Au cours de ce chapitre, nous nous sommes attachés à exposer les raisons pour les lesquelles le Mouvement olympique à travers son fer de lance, le CIO, a trouvé au sein du droit des marques un refuge accueillant, propice au développement de son ambition ainsi que pourvu de moyens de défense efficaces en cas d’assauts. Monarque absolu, le Comité International Olympique trône a priori sur une ère acquise à sa cause. De fait, quand bien même certains États décident d’ignorer ces productions, ces derniers finissent par accoucher de dispositifs à la portée plus étendue que toutes les protections auxquelles il aurait pu songer. Ainsi, il ne peut que se gargariser dès lors qu’à chaque olympiade résonne la célèbre expression « À vos marques, prêts ? Partez ! ».

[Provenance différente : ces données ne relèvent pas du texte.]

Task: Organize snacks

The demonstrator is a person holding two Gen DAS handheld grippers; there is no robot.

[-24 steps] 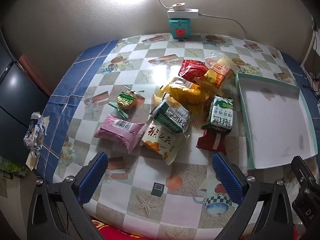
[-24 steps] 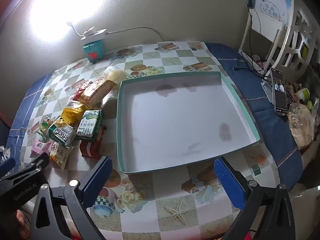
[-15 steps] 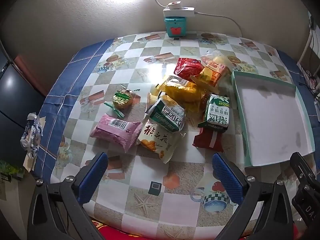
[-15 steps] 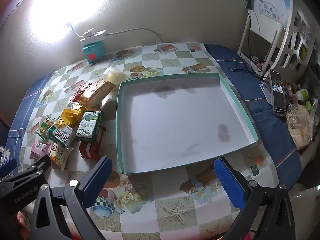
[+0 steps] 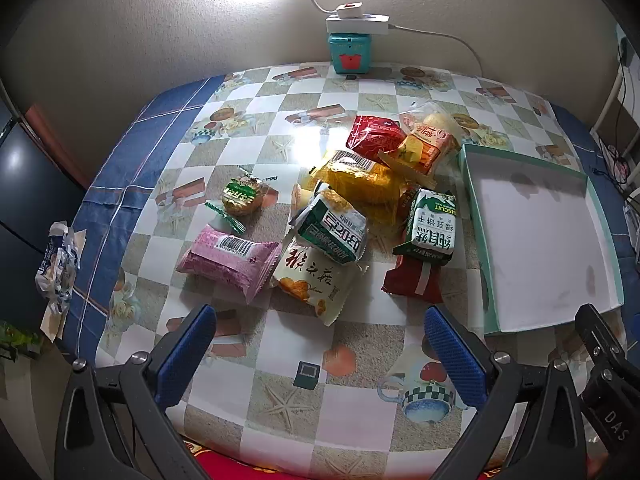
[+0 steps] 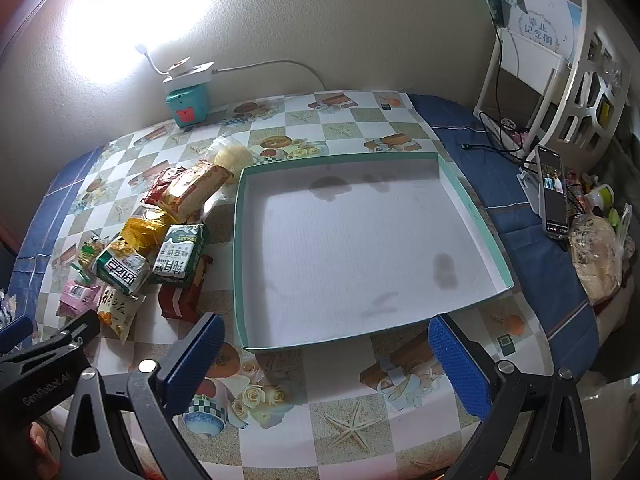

À présent, remémorez-vous l’élimination d’Usain Bolt sur la piste coréenne de Daegu en raison de l’instauration de la règle du faux départ208. En vertu des règles

établies, cet éminent favori fut éliminé de la compétition qu’il observa depuis les vestiaires. Imaginez maintenant, dans le cadre d’une hypothèse dystopique, qu’il revienne sur la piste par une porte dérobée et remporte la compétition de manière a priori légitime aux yeux du public. Concevez à présent cette course comme une recherche de parrains organisée par le CIO, l’athlète comme mécène potentiel et les autres coureurs comme les promoteurs retenus. Vous venez alors d’obtenir un aperçu du mode de fonctionnement d’un adepte de l’ambush marketing. Concept que nous nous attacherons à explorer au cours de notre second chapitre.